Die Europäische Kommission -

gestützt auf den Vertrag über die Arbeitsweise der Europäischen Union,

gestützt auf die Verordnung (EU) Nr. 528/2012 des Europäischen Parlaments und des Rates vom 22. Mai 2012 über die Bereitstellung auf dem Markt und die Verwendung von Biozidprodukten ¹, insbesondere auf Artikel 36 Absatz 3,

in Erwägung nachstehender Gründe:

(1) Am 26. März 2013 wurden die Biozidprodukte Black Pearl Grain und Souricide Foudroyant gemäß der Richtlinie 98/8/EG des Europäischen Parlaments und des Rates ² in Frankreich und Schweden zugelassen. Am 26. März 2018 wurde die Biozidproduktfamilie Alpha-Chloralose Grain, die das Produkt Black Pearl Grain und das Produkt Souricide Foudroyant umfasst, von Frankreich und Schweden zugelassen. Die Biozidproduktfamilie Alpha-Chloralose Grain umfasst Produkte, bei denen es sich um Rodentizide handelt, die gemäß Anhang V der Verordnung (EU) Nr. 528/2012 unter die Produktart 14 fallen und zur Innenkontrolle von Mäusen in manipulationssicheren Köderboxen oder überdachten Köderstationen durch geschulte berufsmäßige Verwender und in manipulationssicheren Köderboxen durch nichtberufsmäßige Verwender eingesetzt wird (im Folgenden "Biozidproduktfamilie").
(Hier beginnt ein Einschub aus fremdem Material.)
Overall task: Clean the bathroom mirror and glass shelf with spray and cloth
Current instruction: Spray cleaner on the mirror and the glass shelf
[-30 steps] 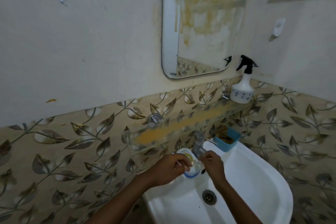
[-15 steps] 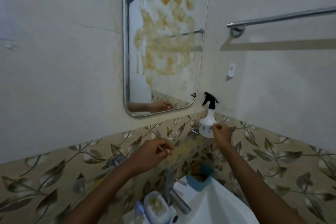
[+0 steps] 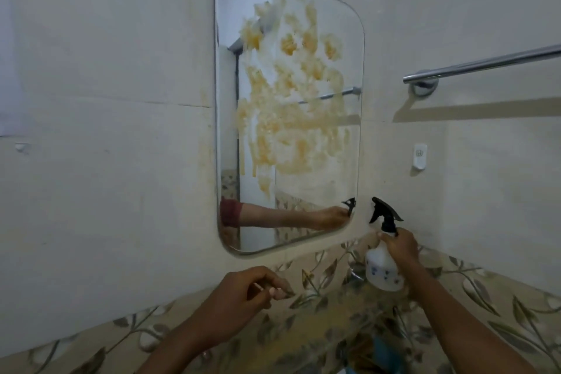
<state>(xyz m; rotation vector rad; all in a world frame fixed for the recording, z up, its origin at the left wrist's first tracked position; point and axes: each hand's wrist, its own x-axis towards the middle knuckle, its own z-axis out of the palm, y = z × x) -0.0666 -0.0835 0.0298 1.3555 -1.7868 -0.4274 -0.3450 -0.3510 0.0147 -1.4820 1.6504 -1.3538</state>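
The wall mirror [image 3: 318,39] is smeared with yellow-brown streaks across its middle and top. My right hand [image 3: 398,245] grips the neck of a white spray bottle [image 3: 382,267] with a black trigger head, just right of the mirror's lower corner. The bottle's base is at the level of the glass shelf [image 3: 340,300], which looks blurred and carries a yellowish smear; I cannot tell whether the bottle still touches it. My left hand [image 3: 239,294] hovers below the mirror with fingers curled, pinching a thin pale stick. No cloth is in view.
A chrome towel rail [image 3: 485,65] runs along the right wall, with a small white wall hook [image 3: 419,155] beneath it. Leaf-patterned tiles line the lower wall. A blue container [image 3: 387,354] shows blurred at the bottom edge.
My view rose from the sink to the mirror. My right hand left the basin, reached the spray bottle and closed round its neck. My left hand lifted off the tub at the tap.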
Der Zulassungsinhaber der Biozidproduktfamilie ist LODI S.A.S.

(2) Im Jahr 2019 wurde Frankreich von den Niederlanden und Finnland darüber in Kenntnis gesetzt, dass Giftinformationszentren, Heimtierhalter und Tierkliniken im Jahr 2018 einen beträchtlichen Anstieg an Primär- und Sekundärvergiftung von Katzen und Hunden mit Symptomen einer Alpha-Chloralose-Vergiftung gemeldet hatten. Auch in Frankreich haben die französischen Veterinär-Giftinformationszentren für die Jahre 2017 und 2018 einen Anstieg der Vergiftungen durch Alpha-Chloralose von Heimtieren gemeldet, vor allem Primärvergiftungen von Hunden.
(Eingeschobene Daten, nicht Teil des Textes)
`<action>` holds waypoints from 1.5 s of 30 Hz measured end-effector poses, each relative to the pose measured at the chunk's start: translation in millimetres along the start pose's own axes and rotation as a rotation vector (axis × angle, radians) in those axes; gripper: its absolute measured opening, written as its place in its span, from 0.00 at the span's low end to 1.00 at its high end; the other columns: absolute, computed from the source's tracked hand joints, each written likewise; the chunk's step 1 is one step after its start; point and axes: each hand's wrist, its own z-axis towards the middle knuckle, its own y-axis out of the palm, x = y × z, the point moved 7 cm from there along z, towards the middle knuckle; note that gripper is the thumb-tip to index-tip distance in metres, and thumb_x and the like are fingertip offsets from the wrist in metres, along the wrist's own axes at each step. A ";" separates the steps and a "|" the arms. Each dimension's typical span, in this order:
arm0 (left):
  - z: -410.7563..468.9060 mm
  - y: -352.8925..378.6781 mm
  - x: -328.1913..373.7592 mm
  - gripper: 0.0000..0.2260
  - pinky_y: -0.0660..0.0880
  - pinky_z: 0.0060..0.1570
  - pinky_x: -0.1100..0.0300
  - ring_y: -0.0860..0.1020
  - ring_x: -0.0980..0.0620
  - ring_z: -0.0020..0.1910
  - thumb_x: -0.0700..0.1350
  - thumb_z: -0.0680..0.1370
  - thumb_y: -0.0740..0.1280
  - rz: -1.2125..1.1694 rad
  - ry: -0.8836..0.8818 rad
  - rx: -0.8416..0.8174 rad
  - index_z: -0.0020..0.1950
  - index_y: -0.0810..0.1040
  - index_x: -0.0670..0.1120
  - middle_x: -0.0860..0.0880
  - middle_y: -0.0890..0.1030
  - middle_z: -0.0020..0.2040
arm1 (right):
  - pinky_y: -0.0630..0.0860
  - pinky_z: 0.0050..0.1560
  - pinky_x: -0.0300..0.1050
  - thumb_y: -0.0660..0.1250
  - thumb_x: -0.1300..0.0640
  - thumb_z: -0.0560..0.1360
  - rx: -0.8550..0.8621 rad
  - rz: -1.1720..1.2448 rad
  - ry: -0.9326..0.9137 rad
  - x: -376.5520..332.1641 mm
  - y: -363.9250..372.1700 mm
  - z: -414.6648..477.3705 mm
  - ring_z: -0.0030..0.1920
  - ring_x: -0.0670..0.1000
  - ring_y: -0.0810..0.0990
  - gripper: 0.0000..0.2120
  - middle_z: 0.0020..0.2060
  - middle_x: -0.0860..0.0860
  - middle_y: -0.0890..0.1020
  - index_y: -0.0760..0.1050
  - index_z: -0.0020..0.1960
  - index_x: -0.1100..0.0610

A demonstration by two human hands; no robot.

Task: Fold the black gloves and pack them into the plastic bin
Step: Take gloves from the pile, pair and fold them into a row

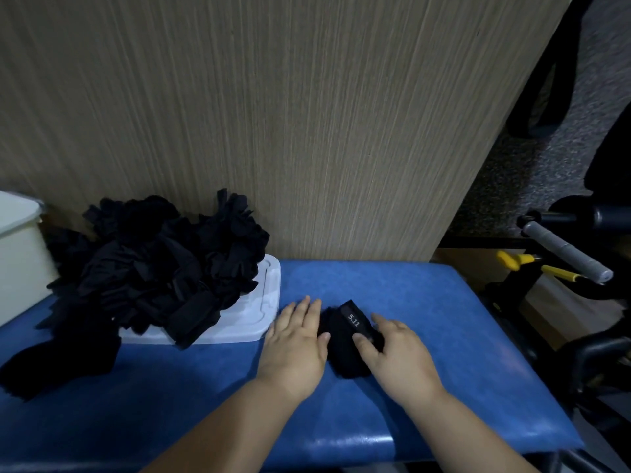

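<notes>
Left hand [295,339]: palm down and flat, fingers straight and close together, pointing away from the person. Its thumb tip touches the left edge of the folded black fabric glove [343,356].

Right hand [401,355]: palm down at the glove's right side. The thumb lies on the fabric, the forefinger bends round the far end, and the two pinch the wrist strap [356,322] between them.

The glove lies on the blue padded bench top [444,353] between both hands. It is a compact bundle whose long axis runs roughly away from the person, tilted slightly left at the far end. The strap crosses its far end diagonally.

White print on the strap reads "5.11".

To the left, a heap of loose black gloves [153,264] sits on a white plastic lid [259,315]. The pale plastic bin [17,247] is at the left edge, just beside the heap.
</notes>
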 end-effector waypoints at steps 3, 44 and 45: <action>-7.5 -12.1 4.2 0.21 0.54 0.69 0.58 0.57 0.53 0.71 0.55 0.82 0.54 0.002 -0.020 0.140 0.74 0.57 0.52 0.55 0.60 0.72 | 0.74 0.52 0.44 0.62 0.42 0.76 -0.030 0.027 0.094 4.4 -1.1 2.1 0.52 0.50 0.76 0.17 0.52 0.50 0.76 0.75 0.57 0.51; 131.1 48.7 128.6 0.20 0.72 0.58 0.61 0.73 0.54 0.58 0.39 0.78 0.65 -0.995 -0.072 0.015 0.66 0.66 0.55 0.56 0.69 0.61 | 0.74 0.45 0.46 0.70 0.58 0.74 0.370 0.694 0.184 107.8 -73.2 118.3 0.46 0.52 0.77 0.22 0.52 0.53 0.78 0.67 0.64 0.52; 136.0 50.0 129.5 0.19 0.73 0.59 0.58 0.73 0.52 0.58 0.39 0.78 0.65 -0.939 -0.059 0.018 0.66 0.67 0.55 0.55 0.69 0.63 | 0.74 0.43 0.44 0.70 0.59 0.74 0.372 0.687 0.179 110.4 -73.9 122.8 0.46 0.51 0.77 0.22 0.52 0.52 0.77 0.67 0.65 0.51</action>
(3) Im Jahr 2019 erhielt Schweden Informationen von Veterinärkliniken, die darauf hinweisen, dass Rodentizide auf der Basis von Alpha-Chloralose zu Sekundärvergiftungen bei Katzen geführt hatten. Laut den Angaben der Klinik für Kleintiere der Universität für Agrarwissenschaften gab es in den letzten Jahren in Schweden und verschiedenen anderen Ländern im Veterinärsektor vermehrt Berichte über mutmaßliche Vergiftungen von Katzen durch Alpha-Chloralose.
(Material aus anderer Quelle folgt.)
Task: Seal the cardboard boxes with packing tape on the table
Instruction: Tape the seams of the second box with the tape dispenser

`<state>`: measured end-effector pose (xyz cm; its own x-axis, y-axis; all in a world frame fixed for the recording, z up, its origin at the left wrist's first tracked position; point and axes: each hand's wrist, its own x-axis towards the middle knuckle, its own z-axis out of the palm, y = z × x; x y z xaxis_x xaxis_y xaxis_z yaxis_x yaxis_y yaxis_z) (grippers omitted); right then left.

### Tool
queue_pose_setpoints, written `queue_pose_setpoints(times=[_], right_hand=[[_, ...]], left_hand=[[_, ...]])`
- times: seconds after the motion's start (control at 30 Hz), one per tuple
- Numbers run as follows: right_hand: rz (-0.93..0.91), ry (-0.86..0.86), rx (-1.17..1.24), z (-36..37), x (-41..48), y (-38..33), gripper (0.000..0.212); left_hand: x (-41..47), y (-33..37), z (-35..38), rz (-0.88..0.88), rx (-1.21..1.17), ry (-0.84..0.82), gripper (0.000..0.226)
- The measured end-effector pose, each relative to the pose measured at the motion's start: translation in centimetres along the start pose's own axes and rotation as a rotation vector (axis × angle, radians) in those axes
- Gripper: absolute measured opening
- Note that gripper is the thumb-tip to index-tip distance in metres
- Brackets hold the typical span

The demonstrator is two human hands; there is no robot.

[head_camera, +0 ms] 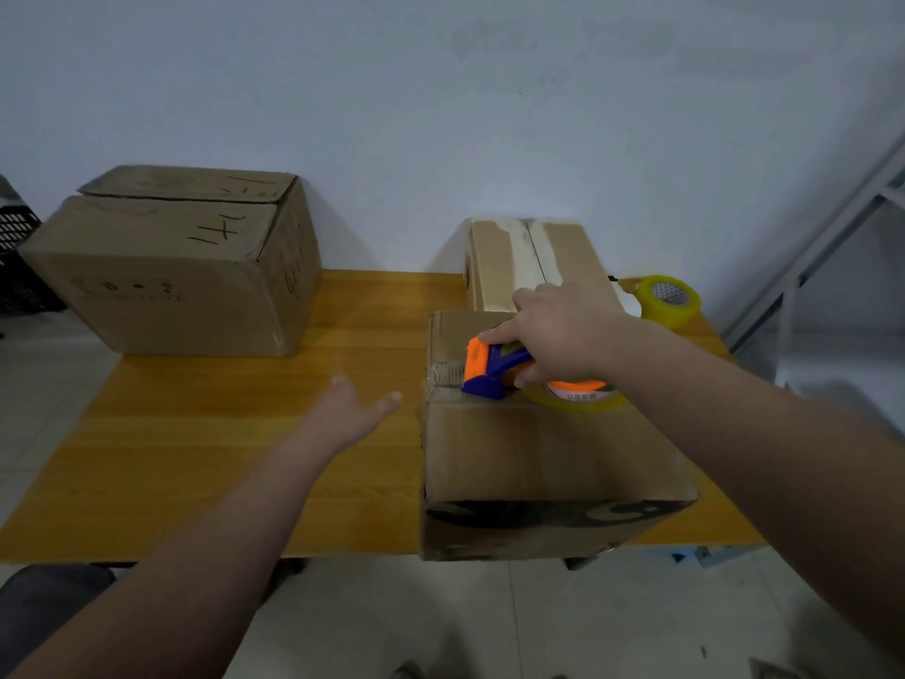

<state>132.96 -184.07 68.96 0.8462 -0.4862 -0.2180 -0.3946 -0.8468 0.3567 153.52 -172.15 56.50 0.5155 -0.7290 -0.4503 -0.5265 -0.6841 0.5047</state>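
A cardboard box (548, 463) stands at the table's front right, its near end overhanging the edge. My right hand (563, 330) grips an orange and blue tape dispenser (494, 370) with a yellowish tape roll, held on the box's top close to its left edge. My left hand (352, 414) hovers over the table just left of that box, fingers relaxed, holding nothing. Behind it a second box (534, 262) shows pale tape strips along its top seam. A larger box (176, 267) with handwriting sits at the back left, flaps closed.
A spare roll of yellow tape (668, 298) lies at the table's back right. The wooden table (220, 433) meets a pale wall. A black crate (19, 257) stands off the left edge, a metal frame (832, 247) to the right.
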Motion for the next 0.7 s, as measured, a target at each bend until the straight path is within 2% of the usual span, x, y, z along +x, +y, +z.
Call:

(4) Am 30. Oktober 2019 bzw. am 17. Dezember 2019 änderten Frankreich und Schweden gemäß Artikel 48 Absatz 1 Buchstabe a der Verordnung (EU) Nr. 528/2012 die Zulassungen für die Biozidproduktfamilie Alpha-Chloralose Grain, um das Problem der Primärvergiftungen von Hunden und der Sekundärvergiftungen von Katzen anzugehen.

(5) Frankreich änderte die Zulassung, indem es vorschrieb, dass die Produkte eine zusätzliche Kennzeichnung tragen müssen, mit der die Risiken für Menschen und Nichtzielorganismen klar aufgezeigt werden, und auf der Verpackung angegeben werden muss, dass die Biozidproduktfamilie nur in Köderboxen verwendet werden darf.

(6) Auf der Grundlage der durch die schwedische Chemikalienagentur vorgelegten Informationen änderte Schweden die Zulassung des Produkts, um die Verwendung auf geschulte berufsmäßige Verwender zu beschränken, und ergänzte die Bedingungen dadurch, dass das Biozidprodukt nicht in Umgebungen verwendet werden darf, in der sich voraussichtlich Katzen aufhalten, und dass tote Mäuse nach Verwendung des Biozidprodukts eingesammelt werden müssen. Der Zulassungsinhaber legte gegen die von Schweden durchgeführten Änderung Berufung ein, und das schwedische Land- und Umweltgericht kam zu dem Schluss, dass die Entscheidung der schwedischen Chemikalienagentur zu Änderung der Zulassung von Alpha-Chloralose enthaltenden Produkten und zur Formulierung einer Einschränkung begründet waren, und die Berufung wurde abgewiesen.

(7) Gemäß Artikel 48 Absatz 3 der Verordnung (EU) Nr. 528/2012 übermittelten Deutschland und Dänemark am 15. April 2020 Einwände gegen die von Frankreich und Schweden vorgenommenen Änderungen der Zulassung der Biozidproduktfamilie an die Koordinierungsgruppe.

(8) Der Einwand Deutschlands bezog sich auf die von Frankreich vorgenommenen Maßnahmen, die seiner Ansicht nach nicht ausreichend waren. Deutschland war der Auffassung, dass zur Verhinderung von Sekundärvergiftungen die Verwendung der Biozidproduktfamilie auf geschulte Fachleute beschränkt werden sollte.